**WHAT THE TASK REQUIRES**
Once the line with "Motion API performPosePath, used" is found in the data, output it and each following line exactly, up to and including the line with "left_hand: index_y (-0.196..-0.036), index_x", and nothing before or after.

**RAW DATA**
━━━━━━━━

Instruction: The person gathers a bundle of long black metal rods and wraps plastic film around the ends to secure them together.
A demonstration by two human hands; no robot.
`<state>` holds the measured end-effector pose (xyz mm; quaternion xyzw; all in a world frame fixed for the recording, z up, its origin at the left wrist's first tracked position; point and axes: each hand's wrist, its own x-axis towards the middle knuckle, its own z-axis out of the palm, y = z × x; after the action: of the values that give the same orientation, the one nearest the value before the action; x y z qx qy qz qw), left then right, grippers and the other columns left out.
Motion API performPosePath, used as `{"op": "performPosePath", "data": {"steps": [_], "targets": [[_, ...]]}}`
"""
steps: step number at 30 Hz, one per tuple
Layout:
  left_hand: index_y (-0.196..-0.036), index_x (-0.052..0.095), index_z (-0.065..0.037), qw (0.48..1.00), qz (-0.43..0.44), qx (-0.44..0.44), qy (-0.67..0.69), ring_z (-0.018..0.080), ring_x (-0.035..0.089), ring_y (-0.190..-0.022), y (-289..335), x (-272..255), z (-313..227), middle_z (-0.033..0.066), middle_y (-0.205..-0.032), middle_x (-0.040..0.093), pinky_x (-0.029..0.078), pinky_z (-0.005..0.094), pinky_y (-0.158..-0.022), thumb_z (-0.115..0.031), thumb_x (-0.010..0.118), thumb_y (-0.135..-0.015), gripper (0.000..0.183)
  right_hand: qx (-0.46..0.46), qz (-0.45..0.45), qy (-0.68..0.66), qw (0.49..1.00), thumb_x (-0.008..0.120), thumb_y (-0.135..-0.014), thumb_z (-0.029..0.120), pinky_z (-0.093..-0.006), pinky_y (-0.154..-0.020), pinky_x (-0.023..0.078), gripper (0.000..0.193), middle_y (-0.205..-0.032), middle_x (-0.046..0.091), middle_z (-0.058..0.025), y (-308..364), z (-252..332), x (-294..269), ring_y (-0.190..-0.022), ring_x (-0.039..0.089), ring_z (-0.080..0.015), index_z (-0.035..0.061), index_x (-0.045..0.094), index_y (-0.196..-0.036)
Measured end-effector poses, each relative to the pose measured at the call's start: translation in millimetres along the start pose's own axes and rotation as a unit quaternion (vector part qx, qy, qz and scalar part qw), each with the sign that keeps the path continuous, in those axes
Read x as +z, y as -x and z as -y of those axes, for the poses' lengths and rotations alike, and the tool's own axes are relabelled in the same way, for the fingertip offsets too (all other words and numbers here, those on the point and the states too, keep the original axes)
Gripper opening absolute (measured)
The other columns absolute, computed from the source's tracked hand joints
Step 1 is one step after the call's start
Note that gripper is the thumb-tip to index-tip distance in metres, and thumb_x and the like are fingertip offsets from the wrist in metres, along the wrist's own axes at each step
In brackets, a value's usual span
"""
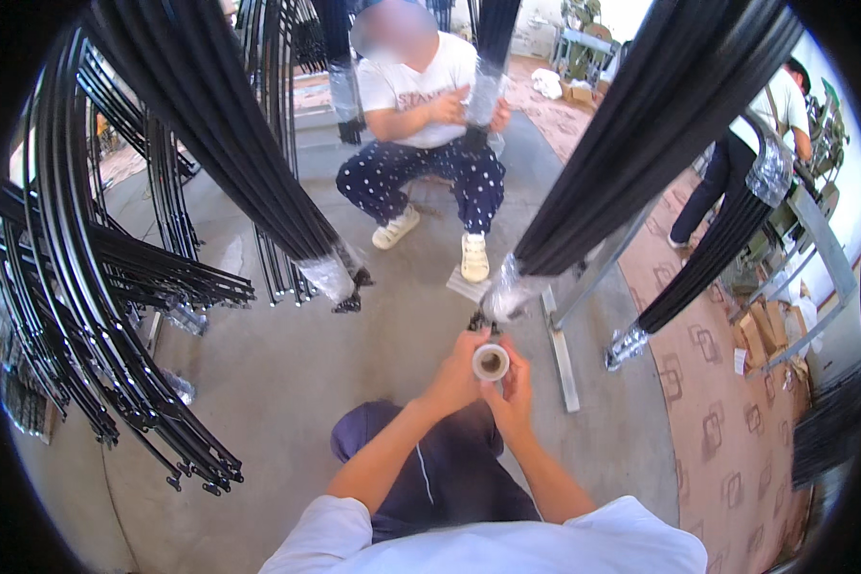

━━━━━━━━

**EXPECTED OUTPUT**
Motion API performPosePath, used as `{"op": "performPosePath", "data": {"steps": [_], "targets": [[_, ...]]}}`
"""
steps: step number at 30 Hz, one per tuple
Layout:
  left_hand: index_y (-0.196..-0.036), index_x (-0.052..0.095), index_z (-0.065..0.037), qw (0.48..1.00), qz (-0.43..0.44), qx (-0.44..0.44), qy (-0.67..0.69), ring_z (-0.018..0.080), ring_x (-0.035..0.089), ring_y (-0.190..-0.022), y (-289..335), x (-272..255), z (-313..227), middle_z (-0.033..0.066), middle_y (-0.205..-0.032), middle_x (-0.040..0.093), pinky_x (-0.029..0.078), pinky_z (-0.005..0.094), pinky_y (-0.158..-0.022), thumb_z (-0.115..0.031), thumb_x (-0.010..0.118), thumb_y (-0.135..-0.015), gripper (0.000..0.183)

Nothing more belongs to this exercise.